Activity: An exact reprint of the data below is required, line for line.

Material to process:
_ _ _ _ _
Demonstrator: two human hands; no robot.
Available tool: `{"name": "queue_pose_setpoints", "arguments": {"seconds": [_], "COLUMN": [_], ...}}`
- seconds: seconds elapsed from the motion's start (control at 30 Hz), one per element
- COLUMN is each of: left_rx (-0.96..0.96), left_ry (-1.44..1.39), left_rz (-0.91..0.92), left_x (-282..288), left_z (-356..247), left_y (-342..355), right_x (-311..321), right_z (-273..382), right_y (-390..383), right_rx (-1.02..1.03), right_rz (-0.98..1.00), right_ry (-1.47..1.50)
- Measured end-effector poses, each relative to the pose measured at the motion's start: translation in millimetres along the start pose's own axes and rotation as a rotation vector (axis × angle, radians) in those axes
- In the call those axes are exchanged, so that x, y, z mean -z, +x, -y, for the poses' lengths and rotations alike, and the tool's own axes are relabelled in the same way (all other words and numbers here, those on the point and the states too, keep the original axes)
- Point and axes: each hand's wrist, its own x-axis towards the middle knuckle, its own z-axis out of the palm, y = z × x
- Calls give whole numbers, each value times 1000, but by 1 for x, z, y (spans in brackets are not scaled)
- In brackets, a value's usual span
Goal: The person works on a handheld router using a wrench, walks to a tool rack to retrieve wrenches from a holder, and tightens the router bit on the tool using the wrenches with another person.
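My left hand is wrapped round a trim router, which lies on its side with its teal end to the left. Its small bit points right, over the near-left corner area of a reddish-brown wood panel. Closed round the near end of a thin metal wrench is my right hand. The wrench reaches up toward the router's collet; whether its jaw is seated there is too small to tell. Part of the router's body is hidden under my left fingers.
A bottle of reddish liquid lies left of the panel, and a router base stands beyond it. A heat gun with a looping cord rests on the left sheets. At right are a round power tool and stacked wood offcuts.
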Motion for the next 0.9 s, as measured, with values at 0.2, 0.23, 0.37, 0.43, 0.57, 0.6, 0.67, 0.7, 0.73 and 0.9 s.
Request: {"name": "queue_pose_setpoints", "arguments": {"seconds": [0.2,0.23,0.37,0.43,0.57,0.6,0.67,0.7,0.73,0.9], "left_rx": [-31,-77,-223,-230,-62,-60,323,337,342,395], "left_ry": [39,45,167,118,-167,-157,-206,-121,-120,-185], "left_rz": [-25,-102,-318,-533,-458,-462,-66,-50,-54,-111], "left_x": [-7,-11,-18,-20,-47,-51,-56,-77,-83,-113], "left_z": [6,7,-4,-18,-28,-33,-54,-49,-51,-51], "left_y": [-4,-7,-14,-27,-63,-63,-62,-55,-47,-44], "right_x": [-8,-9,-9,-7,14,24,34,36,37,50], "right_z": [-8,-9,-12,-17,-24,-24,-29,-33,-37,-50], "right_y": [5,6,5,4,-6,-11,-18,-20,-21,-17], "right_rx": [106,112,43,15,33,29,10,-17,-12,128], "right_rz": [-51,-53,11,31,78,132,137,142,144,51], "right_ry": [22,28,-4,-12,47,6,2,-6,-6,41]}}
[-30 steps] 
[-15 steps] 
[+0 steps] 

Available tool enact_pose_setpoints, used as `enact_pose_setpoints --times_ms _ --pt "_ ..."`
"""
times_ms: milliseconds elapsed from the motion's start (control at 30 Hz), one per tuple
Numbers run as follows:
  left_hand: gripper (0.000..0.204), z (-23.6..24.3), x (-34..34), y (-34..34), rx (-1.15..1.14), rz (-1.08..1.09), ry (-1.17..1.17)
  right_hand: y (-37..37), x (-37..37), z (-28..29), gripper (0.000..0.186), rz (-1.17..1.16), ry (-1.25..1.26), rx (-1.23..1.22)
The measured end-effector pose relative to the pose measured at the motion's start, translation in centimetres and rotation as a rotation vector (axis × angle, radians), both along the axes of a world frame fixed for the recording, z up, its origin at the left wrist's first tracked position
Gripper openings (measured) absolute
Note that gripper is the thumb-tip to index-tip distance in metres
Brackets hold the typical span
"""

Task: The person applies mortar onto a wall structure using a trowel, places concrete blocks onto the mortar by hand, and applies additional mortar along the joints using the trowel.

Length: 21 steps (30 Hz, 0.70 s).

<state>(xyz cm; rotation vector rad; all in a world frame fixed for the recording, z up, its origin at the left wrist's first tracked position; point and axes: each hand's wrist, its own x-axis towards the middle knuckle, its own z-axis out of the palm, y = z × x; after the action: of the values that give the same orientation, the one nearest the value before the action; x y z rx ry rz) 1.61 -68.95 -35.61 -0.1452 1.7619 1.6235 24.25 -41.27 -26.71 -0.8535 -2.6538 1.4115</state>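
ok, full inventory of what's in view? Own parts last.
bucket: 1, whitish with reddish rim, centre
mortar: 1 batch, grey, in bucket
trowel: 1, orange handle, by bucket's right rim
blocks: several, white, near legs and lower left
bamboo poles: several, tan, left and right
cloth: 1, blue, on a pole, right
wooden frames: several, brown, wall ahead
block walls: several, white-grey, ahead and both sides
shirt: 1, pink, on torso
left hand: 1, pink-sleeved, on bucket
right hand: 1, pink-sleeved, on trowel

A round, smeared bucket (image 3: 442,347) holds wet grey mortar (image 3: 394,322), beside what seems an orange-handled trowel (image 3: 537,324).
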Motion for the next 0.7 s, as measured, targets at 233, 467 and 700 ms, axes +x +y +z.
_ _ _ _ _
Solution below:
Demonstrator: two human hands; no robot.
Available tool: `{"name": "queue_pose_setpoints", "arguments": {"seconds": [_], "COLUMN": [_], ...}}`
- seconds: seconds elapsed from the motion's start (control at 30 Hz), one per element
- COLUMN is each of: left_rx (-0.96..0.96), left_ry (-1.44..1.39), left_rz (-0.91..0.92), left_x (-282..288), left_z (-356..247), left_y (-342..355), right_x (-311..321), right_z (-273..382), right_y (-390..383), right_rx (-1.02..1.03), right_rz (-0.98..1.00), right_ry (-1.47..1.50)
- Measured end-effector poses, each relative to the pose measured at the motion's start: translation in millimetres along the start pose's own axes and rotation as a rotation vector (axis × angle, radians) in those axes
- In the call those axes are exchanged, so that x, y, z mean -z, +x, -y, for the poses' lengths and rotations alike, and the tool's own axes are relabelled in the same way (all other words and numbers here, those on the point and the states too, keep the original axes)
- Point and axes: each hand's wrist, its own x-axis towards the middle knuckle, its own z-axis out of the palm, y = z × x
- Calls give whole numbers, each value times 1000, but by 1 for x, z, y (spans in brackets are not scaled)
- In brackets, a value's usual span
Goal: The person works on a handheld router using a wrench, walks to a tool rack to retrieve wrenches from a holder, and tightens the router bit on the tool using the wrenches with another person.
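My left hand is wrapped round a trim router, which lies on its side with its teal end to the left. Its small bit points right, over the near-left corner area of a reddish-brown wood panel. Closed round the near end of a thin metal wrench is my right hand. The wrench reaches up toward the router's collet; whether its jaw is seated there is too small to tell. Part of the router's body is hidden under my left fingers.
A bottle of reddish liquid lies left of the panel, and a router base stands beyond it. A heat gun with a looping cord rests on the left sheets. At right are a round power tool and stacked wood offcuts.
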Motion for the next 0.9 s, as measured, with values at 0.2, 0.23, 0.37, 0.43, 0.57, 0.6, 0.67, 0.7, 0.73 and 0.9 s.
Request: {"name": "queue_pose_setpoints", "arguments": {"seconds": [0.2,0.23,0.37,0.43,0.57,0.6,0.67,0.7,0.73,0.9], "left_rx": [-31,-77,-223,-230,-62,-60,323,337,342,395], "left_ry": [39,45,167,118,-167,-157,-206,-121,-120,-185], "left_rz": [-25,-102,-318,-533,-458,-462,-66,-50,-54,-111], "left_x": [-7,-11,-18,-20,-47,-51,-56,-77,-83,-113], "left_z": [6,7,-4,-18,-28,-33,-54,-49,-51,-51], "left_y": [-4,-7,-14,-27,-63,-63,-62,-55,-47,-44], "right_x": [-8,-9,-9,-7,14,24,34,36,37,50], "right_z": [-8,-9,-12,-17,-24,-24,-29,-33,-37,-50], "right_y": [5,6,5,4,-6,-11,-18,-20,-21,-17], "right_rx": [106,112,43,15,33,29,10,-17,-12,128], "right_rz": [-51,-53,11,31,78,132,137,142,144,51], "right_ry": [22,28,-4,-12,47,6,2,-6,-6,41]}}
[-30 steps] 
[-15 steps] 
[+0 steps] 

Available tool enact_pose_setpoints, used as `enact_pose_setpoints --times_ms _ --pt "_ ..."`
"""
times_ms: milliseconds elapsed from the motion's start (control at 30 Hz), one per tuple
Numbers run as follows:
  left_hand: gripper (0.000..0.204), z (-23.6..24.3), x (-34..34), y (-34..34), rx (-1.15..1.14), rz (-1.08..1.09), ry (-1.17..1.17)
  right_hand: y (-37..37), x (-37..37), z (-28..29), gripper (0.000..0.186), rz (-1.17..1.16), ry (-1.25..1.26), rx (-1.23..1.22)
The measured end-effector pose relative to the pose measured at the motion's start, translation in centimetres and rotation as a rotation vector (axis × angle, radians), both along the axes of a world frame fixed for the recording, z up, its origin at the left wrist's first tracked position
Gripper openings (measured) absolute
Note that gripper is the thumb-tip to index-tip distance in metres
Brackets hold the typical span
"""

Task: The person applies mortar onto a wall structure using a trowel, places concrete blocks onto the mortar by hand, and applies additional mortar along the joints using the trowel.

Length: 21 steps (30 Hz, 0.70 s).

<state>(xyz cm; rotation vector rad; all in a world frame fixed for the recording, z up, its origin at the left wrist's first tracked position; point and axes: each hand's wrist, its own x-axis towards the middle knuckle, its own z-axis out of the palm, y = z × x; after the action: of the values that give the same orientation, the one nearest the value before the action; x y z rx ry rz) 1.61 -68.95 -35.61 -0.1452 1.7619 1.6235 24.25 -41.27 -26.71 -0.8535 -2.6538 1.4115</state>
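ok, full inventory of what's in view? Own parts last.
bucket: 1, whitish with reddish rim, centre
mortar: 1 batch, grey, in bucket
trowel: 1, orange handle, by bucket's right rim
blocks: several, white, near legs and lower left
bamboo poles: several, tan, left and right
cloth: 1, blue, on a pole, right
wooden frames: several, brown, wall ahead
block walls: several, white-grey, ahead and both sides
shirt: 1, pink, on torso
left hand: 1, pink-sleeved, on bucket
right hand: 1, pink-sleeved, on trowel

A round, smeared bucket (image 3: 442,347) holds wet grey mortar (image 3: 394,322), beside what seems an orange-handled trowel (image 3: 537,324).
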Motion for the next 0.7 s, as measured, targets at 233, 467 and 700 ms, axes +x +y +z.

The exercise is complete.